Hey, I am running a batched LLM Inference workload in the following manner:
import torch
from transformers import AutoModelForCausalLM, AutoTokenizer, BitsAndBytesConfig
cache_dir = "<path to where you'd like the model to be stored>"
bnb_config = BitsAndBytesConfig(
load_in_8bit=True,
)
# Use the 8-bit loading with `bitsandbytes`
model = AutoModelForCausalLM.from_pretrained(
"meta-llama/Meta-Llama-3.1-8B",
cache_dir=cache_dir,
quantization_config = bnb_config,
device_map="cuda" # Automatically map layers to GPU
)
tokenizer = AutoTokenizer.from_pretrained("meta-llama/Meta-Llama-3.1-8B", cache_dir=cache_dir)
# Perform inference
inputs = tokenizer("What is artificial intelligence?", return_tensors="pt").to("cuda")
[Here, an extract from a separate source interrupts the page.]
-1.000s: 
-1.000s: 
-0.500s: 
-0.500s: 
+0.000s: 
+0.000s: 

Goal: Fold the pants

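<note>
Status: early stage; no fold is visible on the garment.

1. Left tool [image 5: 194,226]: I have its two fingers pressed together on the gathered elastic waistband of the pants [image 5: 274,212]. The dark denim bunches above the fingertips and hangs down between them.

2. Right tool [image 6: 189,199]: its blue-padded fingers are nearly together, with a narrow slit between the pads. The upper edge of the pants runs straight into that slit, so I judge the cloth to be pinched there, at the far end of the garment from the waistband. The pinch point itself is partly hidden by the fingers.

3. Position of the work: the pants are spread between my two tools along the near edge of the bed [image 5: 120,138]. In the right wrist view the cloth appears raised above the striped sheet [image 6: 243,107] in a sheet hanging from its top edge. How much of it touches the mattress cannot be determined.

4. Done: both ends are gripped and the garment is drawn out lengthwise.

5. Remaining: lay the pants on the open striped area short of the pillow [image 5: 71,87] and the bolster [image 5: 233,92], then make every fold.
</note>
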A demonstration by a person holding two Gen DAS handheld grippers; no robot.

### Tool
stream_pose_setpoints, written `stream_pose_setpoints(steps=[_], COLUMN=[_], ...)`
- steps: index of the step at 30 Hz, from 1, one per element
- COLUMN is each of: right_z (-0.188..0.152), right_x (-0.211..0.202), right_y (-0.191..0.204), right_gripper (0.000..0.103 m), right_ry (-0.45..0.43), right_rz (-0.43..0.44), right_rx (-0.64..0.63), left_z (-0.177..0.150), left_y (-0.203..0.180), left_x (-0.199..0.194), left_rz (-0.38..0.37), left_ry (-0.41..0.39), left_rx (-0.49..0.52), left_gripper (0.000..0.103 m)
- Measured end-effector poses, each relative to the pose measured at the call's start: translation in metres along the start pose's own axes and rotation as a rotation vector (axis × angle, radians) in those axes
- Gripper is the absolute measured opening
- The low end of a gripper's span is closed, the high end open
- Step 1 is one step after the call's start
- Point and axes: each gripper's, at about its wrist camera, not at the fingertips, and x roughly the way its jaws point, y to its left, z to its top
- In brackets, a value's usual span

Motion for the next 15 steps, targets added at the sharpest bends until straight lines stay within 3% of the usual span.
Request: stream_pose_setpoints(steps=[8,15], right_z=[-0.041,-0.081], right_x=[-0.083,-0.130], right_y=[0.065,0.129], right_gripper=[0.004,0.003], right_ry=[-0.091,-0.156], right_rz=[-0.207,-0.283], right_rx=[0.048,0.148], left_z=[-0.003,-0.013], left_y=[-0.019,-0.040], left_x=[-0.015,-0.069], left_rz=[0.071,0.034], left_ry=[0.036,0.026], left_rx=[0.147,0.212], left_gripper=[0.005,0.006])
outputs = model.generate(**inputs, max_length=50)
print(tokenizer.decode(outputs[0]))
You may pass a list of input prompts as the first parameter to the line below to perform the batched inference :
inputs = tokenizer("What is artificial intelligence?", return_tensors="pt").to("cuda")
While this runs, in parallel, in a separate terminal I log system info using sudo tegrastats
and retrieve the GPU util values (which I also showed you the screenshot of, in the csv file)
Apart from this I also run and monitor system vitals on using the visual jtop command. There as well I never see the GPU green bar going to the end (till 100%) for INT8 and INT4 workloads.
To run FP16 workload: just replace the model loading part with this snippet
model = AutoModelForCausalLM.from_pretrained(
"meta-llama/Meta-Llama-3.1-8B",
cache_dir=cache_dir,
torch_dtype=torch.float16,
device_map="cuda" # Automatically map layers to GPU
)
here you would notice the GPU util to go till maximum (stays consistently at 99%)
Note that I have seen this behaviour on 2 separate LLM models:
- meta-llama/Meta-Llama-3.1-8B (used in the given code)
- microsoft/phi-2
FP16 and FP32 utilize the GPU fully, INT8 however doesnt.
Feel free to ask for other implementation details.